When No Doubt announced their “hiatus,” I, like everyone else I knew, considered it a nice way of saying “it’s over.” After a few days of depression, I moved on and tried to forget my bright side (although I did still rock out in my living room secretly hoping they would get back together).
I continued to follow Gwen Stefani, who I held near and dear because of the happiness she brought me as the headliner of No Doubt. My husband and I met after they disbanded, so he never really knew why I followed Gwen Stefani so closely. I bought every solo album, but it just wasn’t the same. I still loved the music, but the magic was gone. I did love when she had her first son on my birthday though. I’m sure she knew that would be special.
When my husband gave me the concert tickets, I was so excited… but I was afraid to show it. The last (and first) time I had enough money for tickets, they broke up. I didn’t believe it could be true that I could actually see No Doubt live. I was honestly afraid to get excited. I didn’t know what would happen emotionally when I saw them together again. I was afraid the magic wouldn’t be there.
Boy was I wrong! When the large white curtain dropped and they took the stage, I burst into tears. It was like my grandfather pulled the cord to unveil the people responsible for the magical connection we shared even after his death. A flood of emotions hit me. It was as if five years of needed comfort shot through me in an instant. Even though I felt like a 12-year-old girl seeing a preppy boy band for the first time, I couldn’t fight back the tears.

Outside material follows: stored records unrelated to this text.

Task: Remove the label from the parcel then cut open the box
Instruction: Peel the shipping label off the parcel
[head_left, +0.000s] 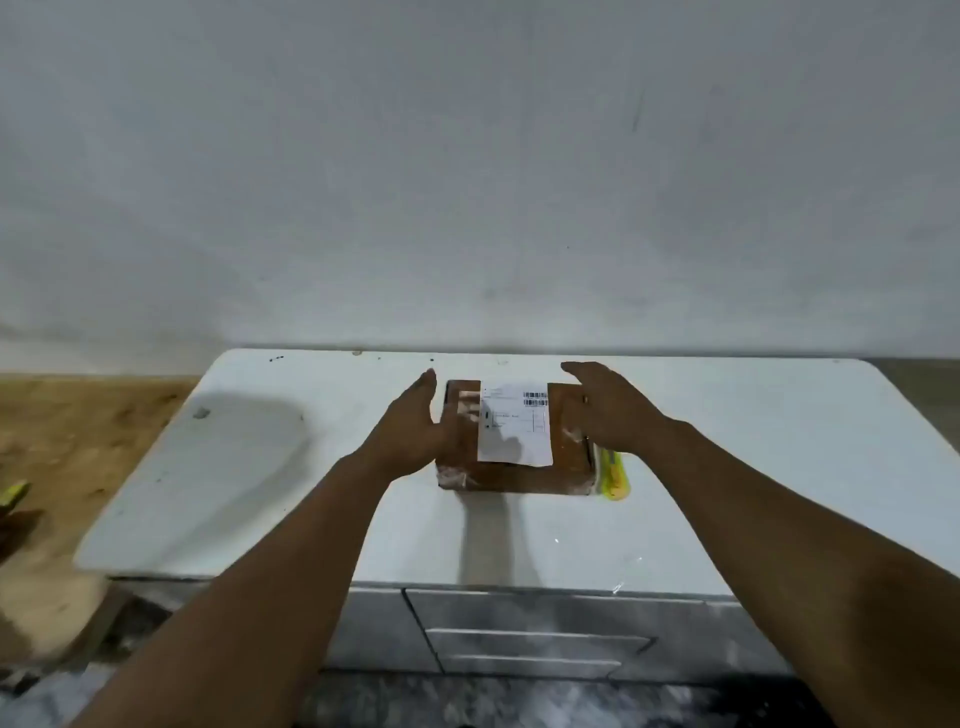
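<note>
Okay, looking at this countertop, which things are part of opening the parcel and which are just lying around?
For the job:
- cardboard parcel
- white shipping label on its top
- yellow object beside the parcel, possibly the cutter, too hidden to tell
- left hand and right hand, open at the parcel's sides

Lying about:
- yellow item on the floor, far left

A white tabletop (727, 467) with rounded corners fills the middle of the scene; its far edge sits against a plain pale wall (467, 156). Small dark specks mark the far left part of its surface. Below the near edge, a grey cabinet front (519, 634) carries horizontal drawer handles. Left of the tabletop lies a brown, mottled floor (78, 426). A small yellow-green item (14, 492) is at the far left edge; its type cannot be determined.
</note>
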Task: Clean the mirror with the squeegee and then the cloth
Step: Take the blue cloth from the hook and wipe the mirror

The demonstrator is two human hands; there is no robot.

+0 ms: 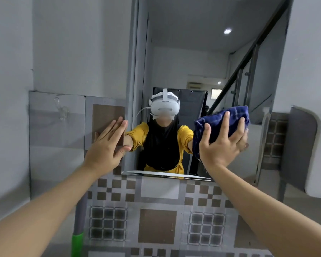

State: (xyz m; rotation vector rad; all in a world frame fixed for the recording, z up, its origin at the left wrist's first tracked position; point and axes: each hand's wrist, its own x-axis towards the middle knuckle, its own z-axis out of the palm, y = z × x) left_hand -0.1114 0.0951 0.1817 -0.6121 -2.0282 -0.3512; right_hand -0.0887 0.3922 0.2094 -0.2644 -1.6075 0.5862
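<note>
– Forearms (37, 210) reach up from the lower corners. How does each grip stand?
– Left grip (106, 147): fingers straight and close together, flat on the tiled wall (156, 219). The mirror (183, 58) is just to its right. Right grip (222, 145): fingers spread, pressing the bunched blue cloth (228, 119) against the glass.
– Anything lower down?
– Below the left grip, a grey pole (78, 240) with a green band.

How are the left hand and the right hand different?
The left hand holds nothing; the right hand has the bunched blue cloth under it. The left hand's fingers lie close together; the right hand's fingers are spread wide. The left hand rests flat on the tiled wall at the mirror's left edge; the right hand presses on the mirror itself. Both are raised with palms facing forward.
</note>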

I didn’t realize until that moment how much this band has truly meant to my life. I think I’m still processing it all, but it was if all of the confidence and faith I had in myself and the person I loved inside instantly returned. Who would have thought that a band could define someone’s life.
I know good things are to come, not only from No Doubt, but also from myself. I think when I wrote off No Doubt, I wrote off the person I was because of my grandfather and the magical possibilities of music. I had already lost a big part of myself when he died, and then in 2004 the last spark fizzled.
It will be a fun ride to see what happens next. But right now, all I can say is: Thank you, No Doubt. Thank you for all of the great music through the years and the great music to come. Most of all, thank you for reminding me of who I am and who I want to be. I can only hope that somehow, some way you stumble upon this blog and get to receive my message. Keep on rocking! I promise I’ll find a way to be in the front on your next tour, so I can at least yell thank you from where you’ll hear me!